§ **Task details**
State the number of lines in the records beneath that hold the word "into", and add nothing.

[Stored items from a collection]
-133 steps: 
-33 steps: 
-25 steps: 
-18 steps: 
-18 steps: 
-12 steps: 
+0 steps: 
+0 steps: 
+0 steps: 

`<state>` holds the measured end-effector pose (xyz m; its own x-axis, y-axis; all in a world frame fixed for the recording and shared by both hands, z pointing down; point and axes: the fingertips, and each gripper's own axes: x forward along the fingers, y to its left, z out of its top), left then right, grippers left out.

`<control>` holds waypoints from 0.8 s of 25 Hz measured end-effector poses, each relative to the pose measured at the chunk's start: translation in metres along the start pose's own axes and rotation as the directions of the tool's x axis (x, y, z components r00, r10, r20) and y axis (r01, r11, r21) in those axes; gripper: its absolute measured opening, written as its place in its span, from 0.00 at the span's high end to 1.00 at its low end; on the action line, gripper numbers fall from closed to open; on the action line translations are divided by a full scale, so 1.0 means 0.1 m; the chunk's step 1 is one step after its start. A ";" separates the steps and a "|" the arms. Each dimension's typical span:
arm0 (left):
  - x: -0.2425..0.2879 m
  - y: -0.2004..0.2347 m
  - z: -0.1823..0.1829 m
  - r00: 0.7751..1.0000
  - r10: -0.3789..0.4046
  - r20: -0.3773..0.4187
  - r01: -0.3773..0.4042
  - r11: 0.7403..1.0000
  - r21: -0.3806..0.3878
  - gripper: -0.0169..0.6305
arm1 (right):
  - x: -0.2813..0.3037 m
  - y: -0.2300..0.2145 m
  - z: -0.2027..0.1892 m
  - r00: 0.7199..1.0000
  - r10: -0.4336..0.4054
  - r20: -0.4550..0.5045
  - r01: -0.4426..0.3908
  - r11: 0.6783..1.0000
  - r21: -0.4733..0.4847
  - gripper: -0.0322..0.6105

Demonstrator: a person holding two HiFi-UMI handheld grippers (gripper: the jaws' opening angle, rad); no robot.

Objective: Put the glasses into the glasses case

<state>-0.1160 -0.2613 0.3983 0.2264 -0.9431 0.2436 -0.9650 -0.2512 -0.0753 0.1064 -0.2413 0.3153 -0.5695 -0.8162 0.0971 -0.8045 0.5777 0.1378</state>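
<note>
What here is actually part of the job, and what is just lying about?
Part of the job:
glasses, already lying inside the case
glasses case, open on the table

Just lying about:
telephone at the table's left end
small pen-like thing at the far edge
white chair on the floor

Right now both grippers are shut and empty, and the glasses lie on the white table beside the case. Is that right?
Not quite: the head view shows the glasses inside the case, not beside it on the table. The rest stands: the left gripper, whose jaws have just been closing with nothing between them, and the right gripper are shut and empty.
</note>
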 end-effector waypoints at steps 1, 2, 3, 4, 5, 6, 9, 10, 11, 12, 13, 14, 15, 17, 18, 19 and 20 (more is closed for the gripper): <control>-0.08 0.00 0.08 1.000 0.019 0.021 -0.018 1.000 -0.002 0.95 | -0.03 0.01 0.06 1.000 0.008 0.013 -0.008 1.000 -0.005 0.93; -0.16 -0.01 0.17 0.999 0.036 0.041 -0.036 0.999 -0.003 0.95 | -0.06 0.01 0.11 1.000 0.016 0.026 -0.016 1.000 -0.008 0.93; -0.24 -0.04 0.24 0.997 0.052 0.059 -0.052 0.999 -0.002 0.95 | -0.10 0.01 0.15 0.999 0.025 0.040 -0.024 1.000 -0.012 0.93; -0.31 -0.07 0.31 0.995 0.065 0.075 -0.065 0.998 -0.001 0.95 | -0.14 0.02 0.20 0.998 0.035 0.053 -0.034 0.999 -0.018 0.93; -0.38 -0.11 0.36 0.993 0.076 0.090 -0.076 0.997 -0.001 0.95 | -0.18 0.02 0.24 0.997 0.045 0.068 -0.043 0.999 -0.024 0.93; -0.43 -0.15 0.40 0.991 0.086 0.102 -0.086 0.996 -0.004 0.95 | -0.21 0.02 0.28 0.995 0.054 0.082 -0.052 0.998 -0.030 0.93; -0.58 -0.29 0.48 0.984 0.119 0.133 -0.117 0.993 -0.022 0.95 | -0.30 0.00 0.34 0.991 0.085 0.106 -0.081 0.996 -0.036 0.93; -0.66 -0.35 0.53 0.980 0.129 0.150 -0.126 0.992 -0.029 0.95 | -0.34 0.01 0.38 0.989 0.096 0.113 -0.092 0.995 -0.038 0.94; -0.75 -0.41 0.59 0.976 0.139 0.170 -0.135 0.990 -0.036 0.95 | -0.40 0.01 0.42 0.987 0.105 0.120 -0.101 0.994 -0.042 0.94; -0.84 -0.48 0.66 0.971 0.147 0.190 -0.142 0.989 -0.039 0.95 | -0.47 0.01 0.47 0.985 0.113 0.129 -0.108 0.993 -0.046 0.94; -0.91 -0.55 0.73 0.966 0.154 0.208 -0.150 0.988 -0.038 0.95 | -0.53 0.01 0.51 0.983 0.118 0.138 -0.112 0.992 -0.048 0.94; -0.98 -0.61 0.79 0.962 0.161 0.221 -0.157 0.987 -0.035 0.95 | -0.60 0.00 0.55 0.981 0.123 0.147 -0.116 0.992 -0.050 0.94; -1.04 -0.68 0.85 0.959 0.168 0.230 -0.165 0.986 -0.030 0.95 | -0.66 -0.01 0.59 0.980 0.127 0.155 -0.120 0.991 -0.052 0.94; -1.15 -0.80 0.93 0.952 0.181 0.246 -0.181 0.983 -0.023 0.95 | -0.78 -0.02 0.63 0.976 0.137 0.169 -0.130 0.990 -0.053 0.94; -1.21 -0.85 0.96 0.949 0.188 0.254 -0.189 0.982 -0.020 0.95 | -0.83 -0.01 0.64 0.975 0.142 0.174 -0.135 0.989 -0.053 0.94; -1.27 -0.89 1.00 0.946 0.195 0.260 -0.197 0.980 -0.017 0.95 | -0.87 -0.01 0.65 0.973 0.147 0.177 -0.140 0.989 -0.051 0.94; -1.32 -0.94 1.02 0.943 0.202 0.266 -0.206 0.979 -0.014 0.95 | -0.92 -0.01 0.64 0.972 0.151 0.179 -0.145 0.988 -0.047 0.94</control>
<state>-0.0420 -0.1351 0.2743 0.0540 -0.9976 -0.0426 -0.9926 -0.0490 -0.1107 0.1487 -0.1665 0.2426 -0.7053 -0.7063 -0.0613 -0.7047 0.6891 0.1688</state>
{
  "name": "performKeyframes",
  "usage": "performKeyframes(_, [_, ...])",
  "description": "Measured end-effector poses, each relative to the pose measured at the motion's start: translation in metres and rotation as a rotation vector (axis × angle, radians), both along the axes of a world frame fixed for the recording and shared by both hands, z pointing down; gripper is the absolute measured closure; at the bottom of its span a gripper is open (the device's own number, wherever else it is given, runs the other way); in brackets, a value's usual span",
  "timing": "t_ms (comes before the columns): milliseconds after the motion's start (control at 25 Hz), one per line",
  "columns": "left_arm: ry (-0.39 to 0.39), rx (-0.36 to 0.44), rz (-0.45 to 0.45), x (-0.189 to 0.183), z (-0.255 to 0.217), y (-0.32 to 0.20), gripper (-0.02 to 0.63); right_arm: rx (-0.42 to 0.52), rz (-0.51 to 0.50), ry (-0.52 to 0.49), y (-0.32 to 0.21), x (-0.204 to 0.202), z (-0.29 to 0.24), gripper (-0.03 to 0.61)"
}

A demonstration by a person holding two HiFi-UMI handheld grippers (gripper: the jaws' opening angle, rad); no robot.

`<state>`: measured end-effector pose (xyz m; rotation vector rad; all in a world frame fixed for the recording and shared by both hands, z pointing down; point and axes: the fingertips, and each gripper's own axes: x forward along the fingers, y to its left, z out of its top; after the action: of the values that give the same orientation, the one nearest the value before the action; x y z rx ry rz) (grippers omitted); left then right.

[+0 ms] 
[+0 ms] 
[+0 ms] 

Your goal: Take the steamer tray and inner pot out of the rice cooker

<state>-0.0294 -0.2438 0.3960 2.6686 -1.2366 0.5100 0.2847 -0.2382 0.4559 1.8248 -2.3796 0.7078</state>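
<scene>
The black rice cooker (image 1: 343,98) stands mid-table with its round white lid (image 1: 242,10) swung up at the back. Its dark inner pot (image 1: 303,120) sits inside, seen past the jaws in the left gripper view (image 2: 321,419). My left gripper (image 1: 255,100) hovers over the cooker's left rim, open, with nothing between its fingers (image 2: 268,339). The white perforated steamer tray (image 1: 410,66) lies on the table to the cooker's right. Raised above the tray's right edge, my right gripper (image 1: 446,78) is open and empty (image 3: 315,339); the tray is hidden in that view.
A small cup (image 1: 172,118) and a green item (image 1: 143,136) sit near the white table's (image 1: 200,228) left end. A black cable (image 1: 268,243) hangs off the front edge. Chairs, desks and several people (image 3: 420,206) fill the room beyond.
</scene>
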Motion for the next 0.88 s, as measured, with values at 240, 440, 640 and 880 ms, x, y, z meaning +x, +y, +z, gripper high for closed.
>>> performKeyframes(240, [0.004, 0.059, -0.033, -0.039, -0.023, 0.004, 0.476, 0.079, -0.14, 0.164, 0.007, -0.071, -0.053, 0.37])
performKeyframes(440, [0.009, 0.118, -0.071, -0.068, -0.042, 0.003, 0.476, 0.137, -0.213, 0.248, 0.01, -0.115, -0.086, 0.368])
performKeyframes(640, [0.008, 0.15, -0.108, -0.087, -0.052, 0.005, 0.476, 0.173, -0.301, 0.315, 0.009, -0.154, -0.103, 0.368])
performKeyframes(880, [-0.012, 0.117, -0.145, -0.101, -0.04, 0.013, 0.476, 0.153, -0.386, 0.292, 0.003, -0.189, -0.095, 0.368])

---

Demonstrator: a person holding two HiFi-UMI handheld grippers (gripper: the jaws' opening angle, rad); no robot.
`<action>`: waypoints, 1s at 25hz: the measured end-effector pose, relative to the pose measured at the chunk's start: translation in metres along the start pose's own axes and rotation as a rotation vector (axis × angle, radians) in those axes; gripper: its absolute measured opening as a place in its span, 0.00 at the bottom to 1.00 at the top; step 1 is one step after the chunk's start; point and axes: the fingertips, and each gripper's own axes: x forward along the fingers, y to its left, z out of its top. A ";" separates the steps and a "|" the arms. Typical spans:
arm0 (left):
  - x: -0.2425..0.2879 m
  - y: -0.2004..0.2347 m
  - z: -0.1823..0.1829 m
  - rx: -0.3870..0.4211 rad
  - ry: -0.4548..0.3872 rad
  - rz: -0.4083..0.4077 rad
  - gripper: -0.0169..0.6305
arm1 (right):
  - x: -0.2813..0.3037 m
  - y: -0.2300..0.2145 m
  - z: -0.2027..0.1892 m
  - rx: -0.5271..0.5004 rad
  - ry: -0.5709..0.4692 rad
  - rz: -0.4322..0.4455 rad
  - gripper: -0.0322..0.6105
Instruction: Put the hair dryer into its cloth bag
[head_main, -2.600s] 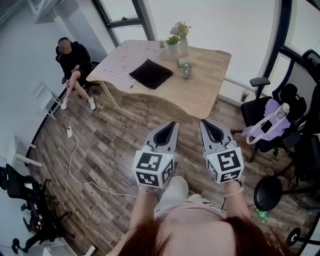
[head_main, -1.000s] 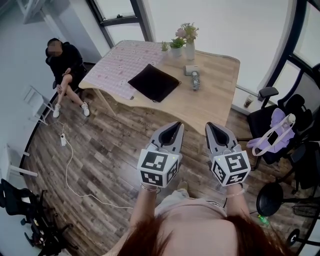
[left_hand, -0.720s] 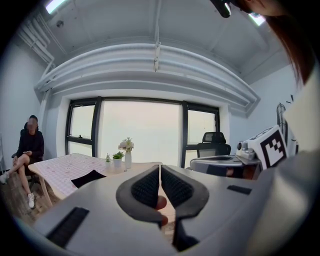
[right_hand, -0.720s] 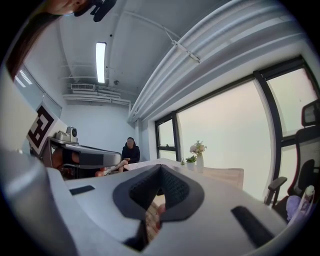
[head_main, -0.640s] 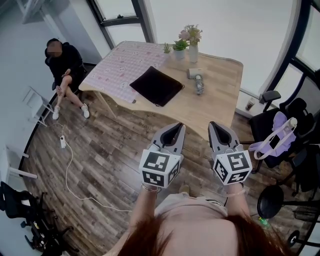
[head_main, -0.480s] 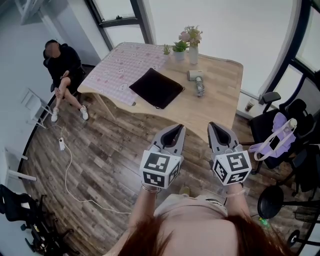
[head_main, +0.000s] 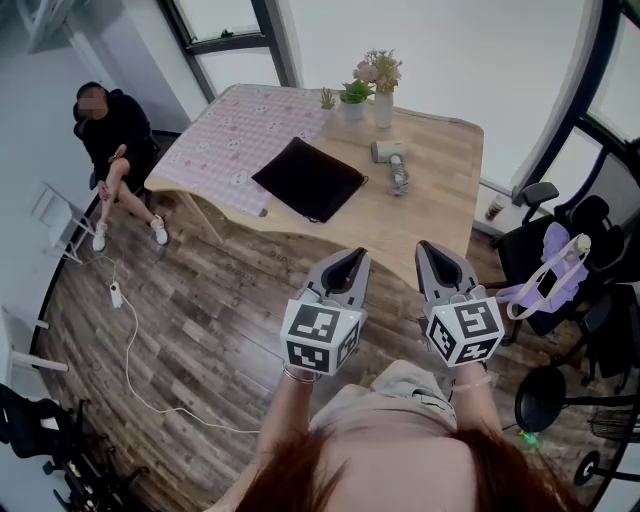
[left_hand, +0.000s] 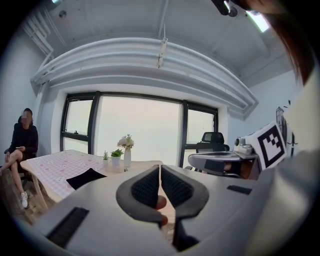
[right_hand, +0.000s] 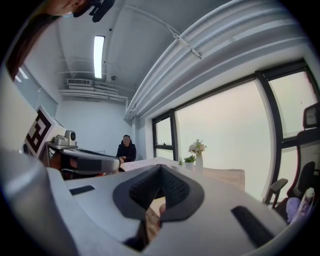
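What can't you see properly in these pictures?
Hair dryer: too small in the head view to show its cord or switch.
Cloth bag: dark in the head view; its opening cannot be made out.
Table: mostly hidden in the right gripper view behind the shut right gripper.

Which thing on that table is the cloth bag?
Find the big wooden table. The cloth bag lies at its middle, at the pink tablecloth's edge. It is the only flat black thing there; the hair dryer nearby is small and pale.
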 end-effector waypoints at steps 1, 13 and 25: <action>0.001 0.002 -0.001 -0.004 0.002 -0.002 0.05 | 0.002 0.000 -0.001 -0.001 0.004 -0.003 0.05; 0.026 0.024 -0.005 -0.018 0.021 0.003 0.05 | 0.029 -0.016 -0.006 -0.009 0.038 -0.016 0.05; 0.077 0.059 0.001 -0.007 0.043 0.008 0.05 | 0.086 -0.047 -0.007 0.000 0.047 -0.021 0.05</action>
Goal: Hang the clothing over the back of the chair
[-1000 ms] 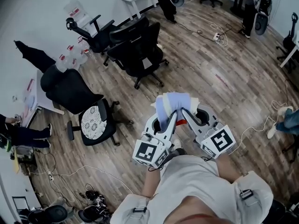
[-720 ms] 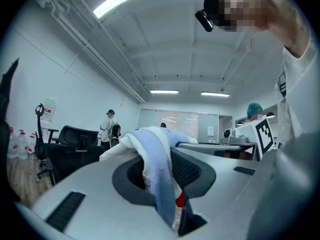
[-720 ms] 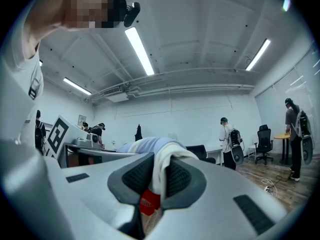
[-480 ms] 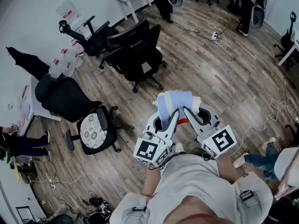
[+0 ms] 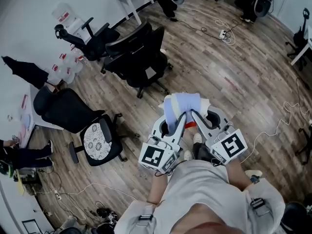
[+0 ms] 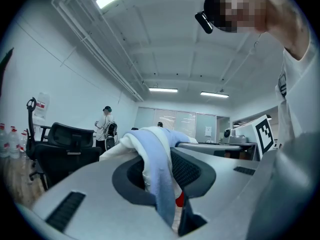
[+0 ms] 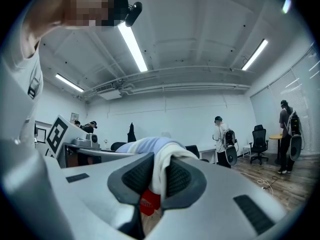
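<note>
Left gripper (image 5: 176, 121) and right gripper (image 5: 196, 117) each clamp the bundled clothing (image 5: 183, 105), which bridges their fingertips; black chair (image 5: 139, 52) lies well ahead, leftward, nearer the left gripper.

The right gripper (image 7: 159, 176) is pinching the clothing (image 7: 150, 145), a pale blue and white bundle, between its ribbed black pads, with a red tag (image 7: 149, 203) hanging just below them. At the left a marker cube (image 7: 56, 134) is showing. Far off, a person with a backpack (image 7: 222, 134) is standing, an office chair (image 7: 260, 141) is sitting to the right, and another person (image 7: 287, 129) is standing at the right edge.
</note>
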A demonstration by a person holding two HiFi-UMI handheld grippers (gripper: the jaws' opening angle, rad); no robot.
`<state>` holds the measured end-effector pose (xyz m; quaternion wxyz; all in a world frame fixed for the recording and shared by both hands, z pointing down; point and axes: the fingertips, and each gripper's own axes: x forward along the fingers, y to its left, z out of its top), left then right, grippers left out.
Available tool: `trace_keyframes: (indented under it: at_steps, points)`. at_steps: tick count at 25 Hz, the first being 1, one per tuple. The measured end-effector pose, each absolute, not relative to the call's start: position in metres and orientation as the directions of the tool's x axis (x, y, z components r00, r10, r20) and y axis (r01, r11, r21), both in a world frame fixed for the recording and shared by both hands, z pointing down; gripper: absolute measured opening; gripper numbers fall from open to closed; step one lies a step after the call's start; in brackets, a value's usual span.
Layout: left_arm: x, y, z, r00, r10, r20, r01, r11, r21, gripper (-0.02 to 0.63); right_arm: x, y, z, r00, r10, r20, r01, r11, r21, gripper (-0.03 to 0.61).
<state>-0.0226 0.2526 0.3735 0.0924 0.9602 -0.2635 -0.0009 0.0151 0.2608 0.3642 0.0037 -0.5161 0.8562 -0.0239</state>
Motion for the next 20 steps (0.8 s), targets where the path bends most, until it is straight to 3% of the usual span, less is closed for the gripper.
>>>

§ **Reply to the exercise**
2